**Aim of the task**:
Output nothing but the lines from the one holding "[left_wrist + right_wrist" to the end of the listing. Reproduce them exactly, without the pictures.

**Data segment**:
____________________

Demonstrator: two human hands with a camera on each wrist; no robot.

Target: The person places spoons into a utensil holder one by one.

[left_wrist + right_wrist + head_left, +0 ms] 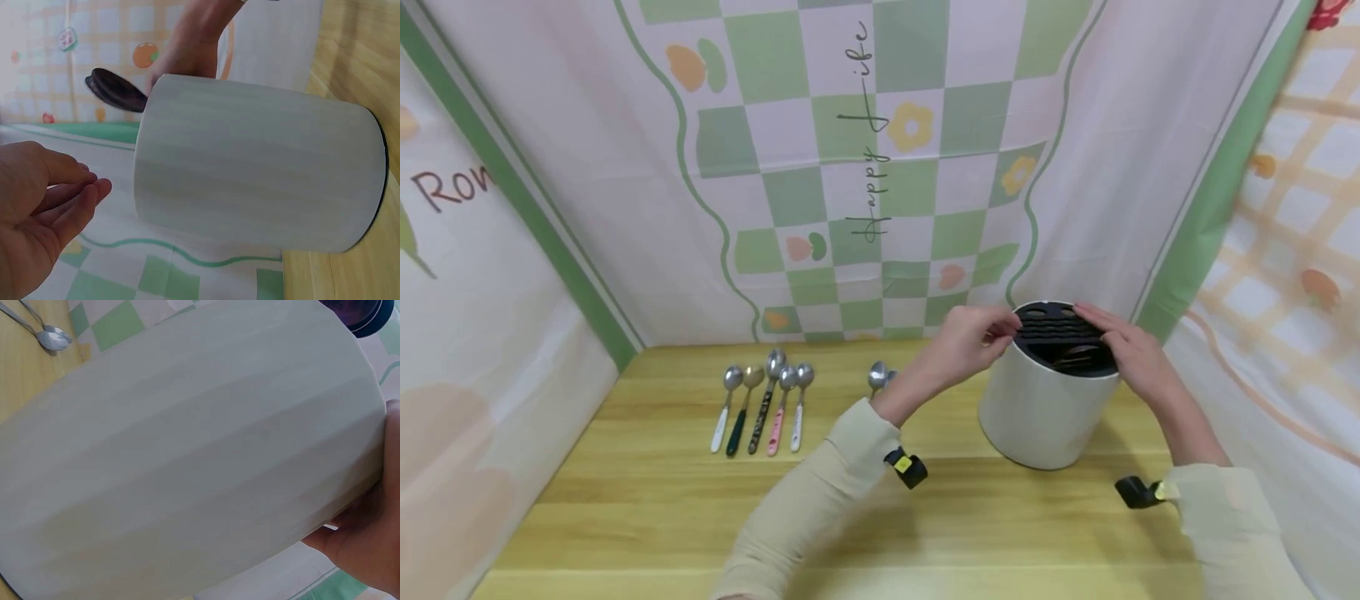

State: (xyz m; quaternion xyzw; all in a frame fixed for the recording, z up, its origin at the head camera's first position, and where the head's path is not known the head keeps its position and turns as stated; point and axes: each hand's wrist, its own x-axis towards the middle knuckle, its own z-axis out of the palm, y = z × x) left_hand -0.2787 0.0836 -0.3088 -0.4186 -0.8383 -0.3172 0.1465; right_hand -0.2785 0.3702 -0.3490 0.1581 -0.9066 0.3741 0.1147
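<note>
A white round utensil holder (pixel 1037 417) with a black slotted top (pixel 1051 327) stands on the right part of the table. Dark spoon heads (pixel 115 90) stick out of its top in the left wrist view; in the head view, utensils (pixel 1075 358) show inside the front opening. My left hand (pixel 973 337) hovers by the left rim, fingers loosely bent with the tips close together. Nothing shows between them, and the left wrist view has this hand apart from the holder. My right hand (pixel 1138 358) rests along the right rim, its fingers extended.
Several spoons (pixel 763 408) with white, green, black and pink handles lie in a row at the table's left. More spoons (pixel 877 375) lie partly hidden behind my left forearm. A patterned curtain (pixel 910 192) hangs along the table's back edge.
</note>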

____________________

**Result of this exercise**:
[left_wrist + right_wrist + head_left, +0 ms] 

State: (xyz m; quaternion xyzw; all in a frame fixed for the recording, z up, its origin at the head camera's first position, and where the head's path is not known the head keeps its position and turns as stated; point and axes: each hand's wrist, its own x-axis towards the middle knuckle, its own z-axis out of the palm, y = z × x) left_hand -0.2787 0.0836 -0.3088 -0.4186 -0.8383 -0.3172 0.1465; right_hand -0.2785 0.3702 -0.3490 0.1581 -0.9066 0.3741 0.1147
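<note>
A white round utensil holder (pixel 1037 417) with a black slotted top (pixel 1051 327) stands on the right part of the table. Dark spoon heads (pixel 115 90) stick out of its top in the left wrist view; in the head view, utensils (pixel 1075 358) show inside the front opening. My left hand (pixel 973 337) hovers by the left rim, fingers loosely bent with the tips close together. Nothing shows between them, and the left wrist view has this hand apart from the holder. My right hand (pixel 1138 358) rests along the right rim, its fingers extended.
Several spoons (pixel 763 408) with white, green, black and pink handles lie in a row at the table's left. More spoons (pixel 877 375) lie partly hidden behind my left forearm. A patterned curtain (pixel 910 192) hangs along the table's back edge.
</note>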

This exercise has now been fully answered.